Thank a lot.
Best Regards,
Chuan He
If '\r' ends a line, then the sequence '\r''\n' is ambiguous, is it one
or 2 lines, the 2nd one being empty?
--
Michel Bardiaux
Peaktime Belgium S.A. Rue Margot, 37 B-1457 Nil St Vincent
Tel : +32 10 65.44.15 Fax : +32 10 65.44.10
I have not seen any programs using ascii 13 as a line break.
But even that could be handled, I think you can assume that
a single client always uses the same sequence.
I think this approach would work for almost anything:
int mygetchar()
{
static int state=0;
while (1) {
int c=getchar();
switch(c) {
case 10:
if (state==13) state=0;
else { state=10; return 10; }
break;
case 13:
if (state==10) state=0;
else { state=13; return 10; }
break;
default:
state=0;
return c;
}
}
}
The next problem is how to respond to the client,
you can either respond with the same linebreak as
the client, or you can choose a fixed style.
--
Kasper Dupont
I believe MacIntosh programs do that, though it's been a long time and
I could be remembering wrong.
10 (\n): UNIX
13,10 (\r\n): Microsoft
13 (\r): Macintosh
Well, why don't you
a) treat both <cr> and <lf> as end-of-line characters.

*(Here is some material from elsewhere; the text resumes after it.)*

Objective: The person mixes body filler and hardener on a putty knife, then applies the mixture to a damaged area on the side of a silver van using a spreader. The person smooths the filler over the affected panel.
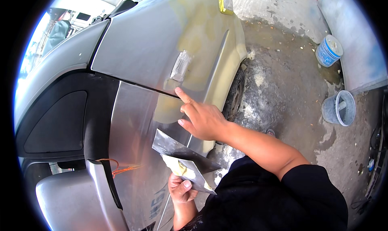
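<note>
Apparently mid-job: yellowish patches are on fender and door, cream paste left on the plates pinched in the left hand's grip near the door's front edge; right hand's grip empty, fingers loosely apart, index at the fender's door-side edge.

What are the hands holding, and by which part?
The left hand grips the paste-smeared plate by its lower edge; the right hand holds nothing visible.
</note>
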Motion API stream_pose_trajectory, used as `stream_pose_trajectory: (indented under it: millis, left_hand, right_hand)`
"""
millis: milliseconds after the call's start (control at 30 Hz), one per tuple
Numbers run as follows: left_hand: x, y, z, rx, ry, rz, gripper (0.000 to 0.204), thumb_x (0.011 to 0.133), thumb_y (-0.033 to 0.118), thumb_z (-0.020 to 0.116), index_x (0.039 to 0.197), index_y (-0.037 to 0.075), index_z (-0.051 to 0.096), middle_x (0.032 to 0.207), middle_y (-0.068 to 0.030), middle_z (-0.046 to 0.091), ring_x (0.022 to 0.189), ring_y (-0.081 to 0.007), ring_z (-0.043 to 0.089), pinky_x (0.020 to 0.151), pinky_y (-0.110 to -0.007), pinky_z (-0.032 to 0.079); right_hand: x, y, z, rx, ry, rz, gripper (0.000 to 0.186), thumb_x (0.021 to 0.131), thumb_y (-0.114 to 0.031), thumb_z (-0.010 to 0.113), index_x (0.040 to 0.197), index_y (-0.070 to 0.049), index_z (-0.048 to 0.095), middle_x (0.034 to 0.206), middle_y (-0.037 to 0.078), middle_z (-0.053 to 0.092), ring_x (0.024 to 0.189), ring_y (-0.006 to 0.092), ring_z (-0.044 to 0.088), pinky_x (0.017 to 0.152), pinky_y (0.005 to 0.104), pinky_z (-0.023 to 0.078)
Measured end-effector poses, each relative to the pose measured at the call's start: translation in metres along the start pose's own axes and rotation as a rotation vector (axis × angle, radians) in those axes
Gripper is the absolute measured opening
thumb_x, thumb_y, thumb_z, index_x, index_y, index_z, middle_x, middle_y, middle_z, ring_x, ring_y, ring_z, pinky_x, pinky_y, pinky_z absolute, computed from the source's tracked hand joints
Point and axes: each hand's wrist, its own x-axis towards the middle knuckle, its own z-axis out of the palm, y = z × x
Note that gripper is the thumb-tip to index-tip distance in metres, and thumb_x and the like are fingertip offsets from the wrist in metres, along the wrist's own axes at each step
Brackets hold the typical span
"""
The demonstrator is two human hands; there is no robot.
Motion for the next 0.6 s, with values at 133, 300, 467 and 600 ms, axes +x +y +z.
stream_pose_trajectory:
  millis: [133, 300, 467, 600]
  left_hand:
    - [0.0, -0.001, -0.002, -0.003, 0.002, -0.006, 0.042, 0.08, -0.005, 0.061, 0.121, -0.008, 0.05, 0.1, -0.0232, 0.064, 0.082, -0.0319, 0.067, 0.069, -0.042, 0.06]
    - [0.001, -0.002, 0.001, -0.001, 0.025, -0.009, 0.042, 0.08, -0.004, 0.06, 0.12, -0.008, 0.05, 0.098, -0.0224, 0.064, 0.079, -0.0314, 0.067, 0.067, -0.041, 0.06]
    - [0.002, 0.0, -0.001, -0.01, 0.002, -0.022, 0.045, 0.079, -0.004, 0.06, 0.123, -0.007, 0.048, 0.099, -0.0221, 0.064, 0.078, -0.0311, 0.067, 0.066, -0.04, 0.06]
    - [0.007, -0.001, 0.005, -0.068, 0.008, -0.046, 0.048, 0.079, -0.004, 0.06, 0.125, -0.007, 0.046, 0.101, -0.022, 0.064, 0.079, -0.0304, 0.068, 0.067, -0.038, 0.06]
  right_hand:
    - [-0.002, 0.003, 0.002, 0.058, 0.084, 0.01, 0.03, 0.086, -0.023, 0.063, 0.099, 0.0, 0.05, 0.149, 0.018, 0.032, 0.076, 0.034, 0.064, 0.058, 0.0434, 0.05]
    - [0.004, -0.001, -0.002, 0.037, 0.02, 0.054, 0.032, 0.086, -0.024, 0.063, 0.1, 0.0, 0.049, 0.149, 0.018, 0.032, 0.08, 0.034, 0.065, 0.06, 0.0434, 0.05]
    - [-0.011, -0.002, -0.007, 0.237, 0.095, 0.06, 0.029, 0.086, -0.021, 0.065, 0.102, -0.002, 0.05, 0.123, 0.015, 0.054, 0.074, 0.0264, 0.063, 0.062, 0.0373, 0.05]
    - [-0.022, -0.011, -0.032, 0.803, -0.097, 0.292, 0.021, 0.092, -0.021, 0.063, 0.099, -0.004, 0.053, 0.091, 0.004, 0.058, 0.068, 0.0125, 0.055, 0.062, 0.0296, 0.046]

That way lines that end with <cr> only will be
handled correctly, as will lines that end with <lf>
only.
b) as a special case, if <lf> was preceeded by <cr>,
don't count the <lf> as a line, but silently discard it
That way, <cr><lf> is treated as a special <cr>
terminated line, and not as a <cr> terminated line
followed by an empty <lf> terminated line.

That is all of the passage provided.